Hey I just picked up a pair of these guys on on Sunday at Aquariama. I have never had apistos before, but I do currently breed many other fish such as Kribs, ABN plecos and Lamp Leleupi. I was wondering any information you could give me on what to keep them in and how to get them into breeding. (The male is amazing!  ) The female is still small, but they are getting along great.  They are currently in a 10 gallon planted tank but no substrate yet, I was thinking sand? Let me know. Thanks!

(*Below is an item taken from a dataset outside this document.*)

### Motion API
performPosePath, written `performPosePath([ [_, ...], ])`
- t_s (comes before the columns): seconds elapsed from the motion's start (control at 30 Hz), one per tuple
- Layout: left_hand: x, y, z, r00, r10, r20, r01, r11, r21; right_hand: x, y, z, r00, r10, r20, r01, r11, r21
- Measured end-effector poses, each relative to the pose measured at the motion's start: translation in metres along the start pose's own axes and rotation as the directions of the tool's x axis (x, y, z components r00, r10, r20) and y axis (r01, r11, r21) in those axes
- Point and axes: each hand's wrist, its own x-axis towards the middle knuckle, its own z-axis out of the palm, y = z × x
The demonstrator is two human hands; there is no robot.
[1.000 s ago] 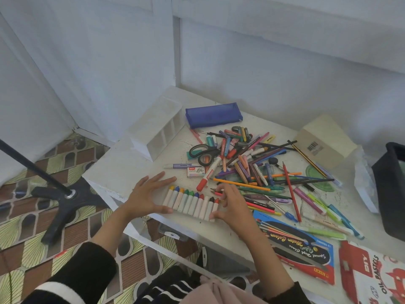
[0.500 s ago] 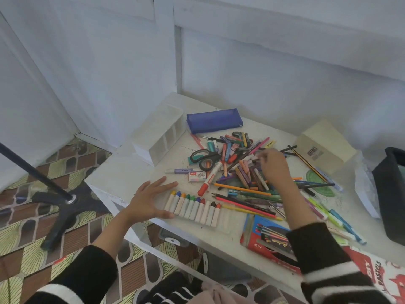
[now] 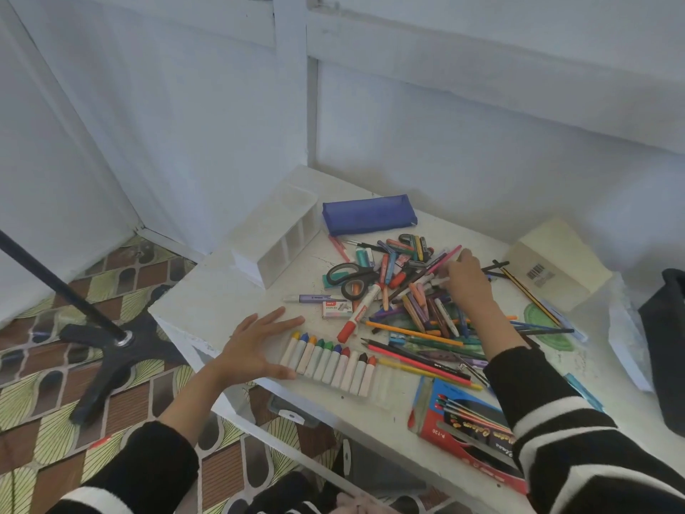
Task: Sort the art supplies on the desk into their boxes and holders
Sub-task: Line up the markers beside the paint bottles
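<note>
Though at desk edge, left hand flat.

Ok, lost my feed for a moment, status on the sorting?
Left hand flat beside crayon row. Right hand in pen pile, grip unclear. Scissors lie at pile's edge.

2 bare zones show on the desk. Zone 1: the left front corner, between the white holder and the front edge; the left hand lies flat there, just beside the crayon row. Zone 2: a narrow strip between holder and scissors. The pen pile covers the middle, with the right hand in it. The blue pouch blocks the rear, the cardboard box and black bin the right, the pencil box the front right.
</note>
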Motion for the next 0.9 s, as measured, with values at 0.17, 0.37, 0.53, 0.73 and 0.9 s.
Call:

Heres some pics of the them.
(first two pics are the male second two are the female.)
Pictures dont seem to be working any idea why?


----------



## BillD (Jun 5, 2006)

Those were a nice pair. Good luck with them. Apistos come from a wide range of habitats, but usually soft water is the norm. In general, dwarf cichlids like structure, dark bottom, and floating cover such as plants. In nature they are prey animals and prefer the security provided by structure, and overhead cover. Dither fishes are also a good idea, perhaps some smaller tetras.


----------



## Zack (Feb 13, 2010)

Hey thanks for all the info and yeah they are getting even nicer now that the stress is gone and they are in the tank. I'm hoping to try to get these pictures working. What type of substrate would be better? Sand, leaf litter? Gravel? And any suggestions for tank size or will the tank they are in do? They seem quite content. Thanks again


----------



## Big Jim (Jan 7, 2010)

My Apisto Vijeta get along with my black tetras and corys just fine. Also my shrimps are left alone. The kuhli loaches become aggressive for their eggs when they spawn though. Never seen a peaceful loach ever fight back before I guess the eggs are too delicious.


----------



## Zack (Feb 13, 2010)

They finally have some babies


----------



## Cory (May 2, 2008)

Congrats


----------